Dinse G E
Biometrics. 1982 Jun;38(2):417-31.
Many statistical models focus on a random variable that represents time until failure and an indicator variable that denotes type of failure. When censoring mechanisms are introduced, an incomplete observation on the failure time often precludes observation of the indicator. In addition to conventional outcomes, for which observations on the time until failure and the type of failure are both complete or both incomplete, this paper considers partially-complete outcomes, for which only one of the random variables if fully observed.
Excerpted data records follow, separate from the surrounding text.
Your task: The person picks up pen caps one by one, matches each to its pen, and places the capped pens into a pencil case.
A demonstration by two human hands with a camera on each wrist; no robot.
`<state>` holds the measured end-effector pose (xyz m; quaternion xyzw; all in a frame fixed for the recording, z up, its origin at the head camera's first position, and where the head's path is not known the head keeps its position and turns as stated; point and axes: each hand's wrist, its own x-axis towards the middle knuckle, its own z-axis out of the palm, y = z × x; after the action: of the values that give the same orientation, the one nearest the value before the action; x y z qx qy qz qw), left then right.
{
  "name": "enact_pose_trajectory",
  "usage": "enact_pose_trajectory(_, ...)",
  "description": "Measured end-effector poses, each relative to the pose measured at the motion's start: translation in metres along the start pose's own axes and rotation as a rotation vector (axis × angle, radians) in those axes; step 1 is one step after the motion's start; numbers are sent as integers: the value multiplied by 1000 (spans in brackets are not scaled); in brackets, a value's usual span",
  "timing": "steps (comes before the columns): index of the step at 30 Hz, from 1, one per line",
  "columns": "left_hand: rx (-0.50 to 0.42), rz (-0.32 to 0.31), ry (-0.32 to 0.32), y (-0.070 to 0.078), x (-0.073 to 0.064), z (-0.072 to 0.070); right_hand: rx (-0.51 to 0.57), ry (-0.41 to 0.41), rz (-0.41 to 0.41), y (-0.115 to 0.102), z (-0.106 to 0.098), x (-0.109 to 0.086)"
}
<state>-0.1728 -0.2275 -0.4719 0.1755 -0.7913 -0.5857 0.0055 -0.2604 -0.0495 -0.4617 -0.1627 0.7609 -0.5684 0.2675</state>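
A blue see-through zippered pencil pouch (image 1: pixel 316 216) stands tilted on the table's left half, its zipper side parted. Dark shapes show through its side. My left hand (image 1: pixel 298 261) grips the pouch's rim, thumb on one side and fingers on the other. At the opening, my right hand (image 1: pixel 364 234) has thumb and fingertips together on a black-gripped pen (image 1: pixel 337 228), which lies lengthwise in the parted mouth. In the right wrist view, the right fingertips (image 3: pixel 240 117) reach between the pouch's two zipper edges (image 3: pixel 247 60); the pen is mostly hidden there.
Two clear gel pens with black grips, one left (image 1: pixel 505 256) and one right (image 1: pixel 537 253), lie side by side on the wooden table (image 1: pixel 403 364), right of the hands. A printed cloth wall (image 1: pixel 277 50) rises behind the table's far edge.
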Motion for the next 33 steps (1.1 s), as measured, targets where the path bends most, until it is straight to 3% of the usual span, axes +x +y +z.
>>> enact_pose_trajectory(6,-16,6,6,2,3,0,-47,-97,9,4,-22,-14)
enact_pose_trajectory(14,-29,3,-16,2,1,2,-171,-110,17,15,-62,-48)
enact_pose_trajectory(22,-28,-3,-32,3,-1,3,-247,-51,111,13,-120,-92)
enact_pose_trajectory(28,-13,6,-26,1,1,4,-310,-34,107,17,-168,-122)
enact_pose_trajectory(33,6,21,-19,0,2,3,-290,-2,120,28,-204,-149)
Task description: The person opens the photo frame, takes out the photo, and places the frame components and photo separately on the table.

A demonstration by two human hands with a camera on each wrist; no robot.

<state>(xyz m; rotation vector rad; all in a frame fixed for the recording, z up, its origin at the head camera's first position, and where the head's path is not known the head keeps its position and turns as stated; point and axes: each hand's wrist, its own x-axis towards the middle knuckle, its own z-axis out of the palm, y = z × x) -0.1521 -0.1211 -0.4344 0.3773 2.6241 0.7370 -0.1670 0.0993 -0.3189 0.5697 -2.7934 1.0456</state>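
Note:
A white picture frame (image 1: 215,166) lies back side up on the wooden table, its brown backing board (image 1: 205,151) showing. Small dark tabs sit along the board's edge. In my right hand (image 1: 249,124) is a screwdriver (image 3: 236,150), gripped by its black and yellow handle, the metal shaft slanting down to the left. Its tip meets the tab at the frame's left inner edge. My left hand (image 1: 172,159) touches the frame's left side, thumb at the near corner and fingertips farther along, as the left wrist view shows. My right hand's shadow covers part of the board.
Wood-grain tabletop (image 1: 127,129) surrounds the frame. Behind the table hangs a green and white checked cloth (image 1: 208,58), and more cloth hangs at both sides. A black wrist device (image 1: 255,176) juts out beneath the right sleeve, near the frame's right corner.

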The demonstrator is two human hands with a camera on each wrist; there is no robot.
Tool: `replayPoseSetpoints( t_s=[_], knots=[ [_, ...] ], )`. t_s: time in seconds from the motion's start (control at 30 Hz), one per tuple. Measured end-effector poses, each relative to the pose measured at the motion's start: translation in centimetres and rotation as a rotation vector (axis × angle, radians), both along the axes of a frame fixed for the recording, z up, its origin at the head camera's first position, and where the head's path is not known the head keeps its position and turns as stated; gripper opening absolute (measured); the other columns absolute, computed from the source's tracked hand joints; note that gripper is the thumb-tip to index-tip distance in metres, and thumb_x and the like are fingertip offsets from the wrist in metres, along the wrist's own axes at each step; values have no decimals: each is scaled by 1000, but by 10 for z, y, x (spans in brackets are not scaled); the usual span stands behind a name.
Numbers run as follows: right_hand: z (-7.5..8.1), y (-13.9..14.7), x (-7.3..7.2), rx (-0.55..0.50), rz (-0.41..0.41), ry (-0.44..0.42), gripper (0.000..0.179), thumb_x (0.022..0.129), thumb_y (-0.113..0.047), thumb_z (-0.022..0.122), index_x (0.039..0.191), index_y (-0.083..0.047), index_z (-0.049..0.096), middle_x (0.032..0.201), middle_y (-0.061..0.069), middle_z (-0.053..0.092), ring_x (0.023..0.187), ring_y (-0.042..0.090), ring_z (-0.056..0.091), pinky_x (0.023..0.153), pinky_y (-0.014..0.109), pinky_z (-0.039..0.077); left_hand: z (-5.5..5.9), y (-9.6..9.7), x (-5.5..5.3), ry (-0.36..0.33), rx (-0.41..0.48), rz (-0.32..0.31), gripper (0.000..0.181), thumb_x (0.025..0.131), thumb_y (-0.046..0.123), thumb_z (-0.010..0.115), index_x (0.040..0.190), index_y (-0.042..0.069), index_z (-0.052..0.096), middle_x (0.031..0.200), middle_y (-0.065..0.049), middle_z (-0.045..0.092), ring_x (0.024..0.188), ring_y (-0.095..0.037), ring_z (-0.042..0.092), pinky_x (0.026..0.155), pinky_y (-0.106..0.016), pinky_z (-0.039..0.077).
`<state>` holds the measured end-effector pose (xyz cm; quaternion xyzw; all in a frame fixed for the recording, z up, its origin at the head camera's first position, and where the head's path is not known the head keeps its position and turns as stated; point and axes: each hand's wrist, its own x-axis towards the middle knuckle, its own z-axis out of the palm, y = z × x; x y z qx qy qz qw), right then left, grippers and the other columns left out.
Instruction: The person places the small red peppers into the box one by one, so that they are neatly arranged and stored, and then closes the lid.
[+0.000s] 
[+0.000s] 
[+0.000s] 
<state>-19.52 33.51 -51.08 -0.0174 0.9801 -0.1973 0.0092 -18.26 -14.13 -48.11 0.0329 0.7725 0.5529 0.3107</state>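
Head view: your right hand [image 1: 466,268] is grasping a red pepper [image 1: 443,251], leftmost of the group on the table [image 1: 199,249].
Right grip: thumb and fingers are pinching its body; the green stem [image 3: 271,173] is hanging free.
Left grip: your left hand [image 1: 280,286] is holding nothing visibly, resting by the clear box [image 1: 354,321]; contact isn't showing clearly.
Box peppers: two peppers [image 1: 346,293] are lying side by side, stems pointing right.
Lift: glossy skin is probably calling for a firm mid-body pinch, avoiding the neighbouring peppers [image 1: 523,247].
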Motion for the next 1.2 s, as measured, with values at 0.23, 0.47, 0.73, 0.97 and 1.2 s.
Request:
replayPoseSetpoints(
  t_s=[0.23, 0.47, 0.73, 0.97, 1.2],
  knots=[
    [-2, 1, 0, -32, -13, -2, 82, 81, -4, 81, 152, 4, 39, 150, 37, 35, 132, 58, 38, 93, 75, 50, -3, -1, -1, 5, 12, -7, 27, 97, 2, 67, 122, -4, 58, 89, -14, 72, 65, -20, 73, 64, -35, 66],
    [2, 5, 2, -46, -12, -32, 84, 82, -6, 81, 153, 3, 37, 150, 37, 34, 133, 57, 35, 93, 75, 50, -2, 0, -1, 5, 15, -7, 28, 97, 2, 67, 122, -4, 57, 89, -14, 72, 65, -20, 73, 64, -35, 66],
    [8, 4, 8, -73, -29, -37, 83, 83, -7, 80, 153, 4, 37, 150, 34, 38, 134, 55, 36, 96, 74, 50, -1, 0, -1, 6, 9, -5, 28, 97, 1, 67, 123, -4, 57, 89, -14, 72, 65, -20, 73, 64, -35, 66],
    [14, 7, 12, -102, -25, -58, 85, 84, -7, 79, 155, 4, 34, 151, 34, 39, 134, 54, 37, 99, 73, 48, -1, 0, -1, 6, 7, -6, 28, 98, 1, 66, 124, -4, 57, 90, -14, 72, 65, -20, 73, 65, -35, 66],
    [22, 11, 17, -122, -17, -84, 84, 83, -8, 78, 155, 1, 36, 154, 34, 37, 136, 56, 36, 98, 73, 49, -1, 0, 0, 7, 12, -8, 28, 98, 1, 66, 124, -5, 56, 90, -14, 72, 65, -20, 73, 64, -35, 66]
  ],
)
An iterative algorithm yields distribution-free estimates of the joint law governing this random pair; these estimates converge to the maximum likelihood solution. Recent developments permit approximations to the information and covariance matrices. Several special cases lead to closed-form estimates of the underlying distribution. Data from two recent clinical trials are used to illustrate the proposed techniques.
许多统计模型关注一个表示失效时间的随机变量和一个表示失效类型的指示变量。当引入删失机制时,对失效时间的不完整观测常常使指示变量无法被观测到。除了传统的结果(即失效时间和失效类型的观测都是完整的或都是不完整的)之外,本文还考虑了部分完整的结果,即只有一个随机变量是完全观测到的。一种迭代算法可得出控制这一随机变量对的联合分布的无分布估计;这些估计收敛于最大似然解。最近的进展允许对信息矩阵和协方差矩阵进行近似。几个特殊情况可得出基础分布的闭式估计。来自两项近期临床试验的数据被用于说明所提出的技术。